Livermush is a food that some love, and some may find gross from the name alone. Similar to scrapple—which is more associated with northern states—and liver pudding common in other parts of the South, this mixture of pig liver and head meat, cornmeal, and spices probably traces its lineage to early Germanic settlers in the American colonies. Regional variations in name and ingredients that separate livermush from these other products are still debated and have been for some time. In 1914, the Charlotte News opined that “scrapple is but the Yankee name for the good old southern preparation familiarly known as livermush, or liverel.” It is clear that North Carolinians, including here in the mountains, were eating “scrapple” prior to 1900, but a Wilkesboro newspaper recipe from 1899 describes it as a mixture of stock and cornmeal with no specified meat. Horace Kephert also explicitly listed 12oz of “Phila. Scrapple” in his suggestions for one month’s camping rations during his time in the Smokies.

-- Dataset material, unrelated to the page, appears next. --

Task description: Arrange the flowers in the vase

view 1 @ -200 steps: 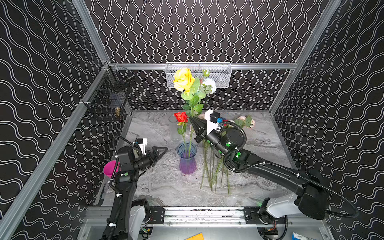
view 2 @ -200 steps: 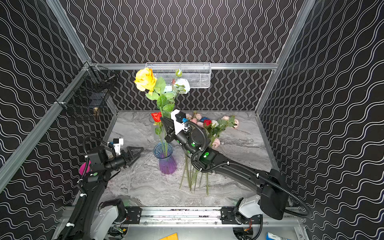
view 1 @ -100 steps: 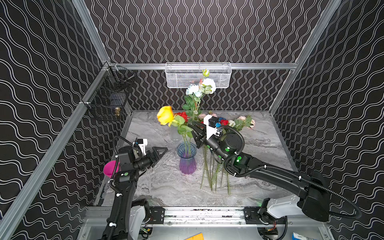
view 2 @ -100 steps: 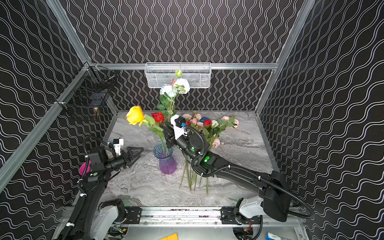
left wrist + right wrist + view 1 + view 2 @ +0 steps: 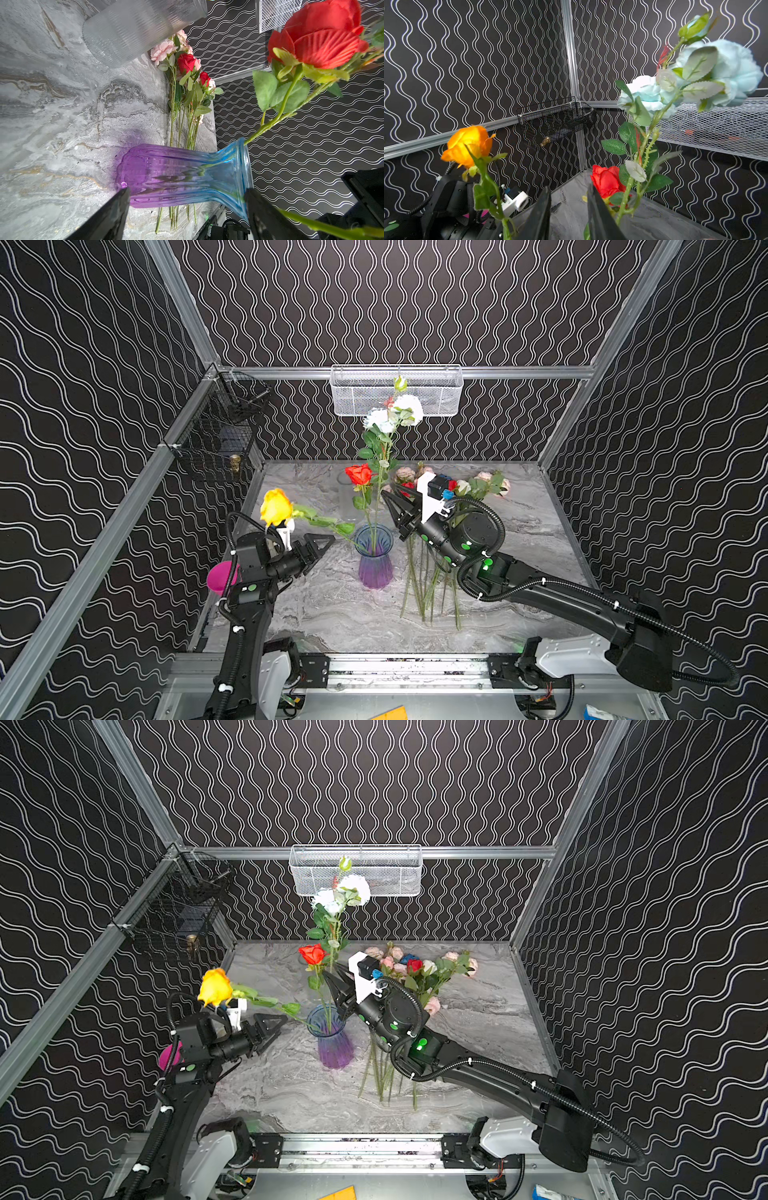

Regardless, at least as early as the 1910s, many individuals— including Marguerite Carter who grew up in Asheville—made their own “livermush” each year after hog butchering time in the fall. Some individuals began commercially selling their own blocks of the pork product around the same time, and a 1915 article notes it was supplied to patients in the state hospital in Morganton. Some historians have suggested that livermush grew in regional popularity during the Great Depression, fitting with the ethic of resourcefulness, but demand for it continued afterward. In 1955, Roy Hunter began commercially selling his own brand of livermush in Marion, and by 2006, its popularity inspired a small event celebrating the low-cost, high-protein delicacy here in WNC. The Marion Livermush Festival is now an annual fixture on the calendar.
Our public programs director prefers his livermush fried thin and crispy, topped with mustard on a homemade biscuit. How do you take yours?
(Images: 2006 poster, courtesy Marion Business Association; Charlotte News, Jan 21, 1914; Morganton News Herald, Apr 15, 1915; The Yellow Jacket, Nov 9, 1911; Marguerite Carter interview, courtesy UNCA DH Ramsey Library Special Collections)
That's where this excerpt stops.